Overall, the country imported close to 5.65 million tonnes (mt) of urea, 4.57 mt of DAP, and 2.54 mt of ammonia last year. As for LNG, a majority of the 60 per cent imports come from Qatar, which has halted supplies due to the war. 
Natural gas is cooled and converted into LNG, which compresses its volume and makes it suitable for transportation over long distances. Once it reaches ports, LNG is reconverted into gas through a process called regasification and supplied to industries such as fertiliser, power and city gas distribution. 
Sources said nearly 80 per cent of the raw material used to produce urea is natural gas, which is priced through a pooled mechanism. 
India has already imported about 83 per cent more urea during April-January of FY26 due to a surge in domestic consumption.
“In FY26, I don’t think there will be any impact of the jump in fertiliser prices on subsidy calculations, as not many supplies have been contracted recently,” a senior industry official said. 
He said that just before the crisis broke out, a leading public-sector fertiliser company had signed a deal to supply 1.3 mt of urea. “But since this deal was signed before the current crisis, it will not factor into the subsidy calculations,” the official said. 
On DAP, the requirement for March has already been tied up and attention is now shifting to April, the official added. If the crisis continues into April, the landed price could start rising by the end of the month or early May. 
“This is when the actual impact will begin to show,” the official explained. 

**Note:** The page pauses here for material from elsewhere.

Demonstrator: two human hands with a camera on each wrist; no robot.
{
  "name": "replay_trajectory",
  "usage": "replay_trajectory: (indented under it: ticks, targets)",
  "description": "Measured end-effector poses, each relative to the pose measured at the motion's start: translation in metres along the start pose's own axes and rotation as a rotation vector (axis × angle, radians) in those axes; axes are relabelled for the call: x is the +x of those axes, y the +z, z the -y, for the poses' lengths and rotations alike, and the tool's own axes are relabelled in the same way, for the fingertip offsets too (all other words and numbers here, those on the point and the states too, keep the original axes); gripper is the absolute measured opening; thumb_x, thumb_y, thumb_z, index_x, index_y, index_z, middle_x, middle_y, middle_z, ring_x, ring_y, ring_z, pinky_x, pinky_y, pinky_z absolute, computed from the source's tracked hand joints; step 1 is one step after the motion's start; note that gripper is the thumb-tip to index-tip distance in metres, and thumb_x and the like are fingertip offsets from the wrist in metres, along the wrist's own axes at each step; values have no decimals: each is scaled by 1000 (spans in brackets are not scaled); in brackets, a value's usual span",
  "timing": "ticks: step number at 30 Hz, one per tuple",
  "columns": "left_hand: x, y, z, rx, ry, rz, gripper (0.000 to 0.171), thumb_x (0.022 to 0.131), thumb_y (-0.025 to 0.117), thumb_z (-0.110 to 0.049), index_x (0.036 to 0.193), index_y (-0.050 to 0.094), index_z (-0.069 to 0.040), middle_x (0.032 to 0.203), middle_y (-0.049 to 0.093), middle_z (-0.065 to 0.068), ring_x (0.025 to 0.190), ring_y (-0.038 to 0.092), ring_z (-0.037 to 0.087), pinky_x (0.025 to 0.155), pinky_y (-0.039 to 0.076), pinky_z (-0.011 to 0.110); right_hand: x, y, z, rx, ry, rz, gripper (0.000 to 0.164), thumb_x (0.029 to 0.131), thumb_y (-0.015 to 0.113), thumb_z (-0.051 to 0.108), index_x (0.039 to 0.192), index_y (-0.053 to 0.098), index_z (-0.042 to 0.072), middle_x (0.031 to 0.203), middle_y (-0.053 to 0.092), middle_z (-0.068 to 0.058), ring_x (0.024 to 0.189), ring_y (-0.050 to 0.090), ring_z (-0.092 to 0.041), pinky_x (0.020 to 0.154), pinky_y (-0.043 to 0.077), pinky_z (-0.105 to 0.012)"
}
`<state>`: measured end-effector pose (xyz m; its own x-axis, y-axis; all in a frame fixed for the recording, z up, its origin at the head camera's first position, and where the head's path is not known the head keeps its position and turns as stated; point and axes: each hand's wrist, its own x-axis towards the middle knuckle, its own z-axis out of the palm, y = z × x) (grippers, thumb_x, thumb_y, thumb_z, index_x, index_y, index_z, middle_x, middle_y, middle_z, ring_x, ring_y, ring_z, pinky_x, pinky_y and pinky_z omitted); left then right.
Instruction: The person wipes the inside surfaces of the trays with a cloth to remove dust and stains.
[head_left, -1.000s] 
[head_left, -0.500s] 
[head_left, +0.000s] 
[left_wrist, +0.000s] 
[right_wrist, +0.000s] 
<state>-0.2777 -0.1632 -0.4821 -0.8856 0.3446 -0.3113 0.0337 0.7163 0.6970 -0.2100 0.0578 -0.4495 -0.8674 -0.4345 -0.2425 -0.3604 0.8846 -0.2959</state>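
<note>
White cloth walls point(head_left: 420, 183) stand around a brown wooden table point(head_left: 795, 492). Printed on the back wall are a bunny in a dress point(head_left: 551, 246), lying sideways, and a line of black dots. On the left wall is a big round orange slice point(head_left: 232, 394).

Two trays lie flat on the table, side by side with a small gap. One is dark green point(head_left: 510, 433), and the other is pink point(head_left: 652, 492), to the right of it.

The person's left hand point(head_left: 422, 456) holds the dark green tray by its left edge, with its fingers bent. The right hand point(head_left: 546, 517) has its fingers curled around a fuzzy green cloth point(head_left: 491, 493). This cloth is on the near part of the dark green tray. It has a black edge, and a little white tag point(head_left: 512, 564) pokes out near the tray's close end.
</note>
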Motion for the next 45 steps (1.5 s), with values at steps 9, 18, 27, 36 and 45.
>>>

On LNG prices as well, he said rates might not immediately track crude oil movements, as most prices are indexed to benchmarks, such as crude prices in Qatar, and are calculated using rolling averages rather than a single month’s price. 
“Therefore, in short, the ill-effects of West Asia crisis on fertiliser landed price and also its subsidy implications will start setting in from April, not in March,” the official clarified.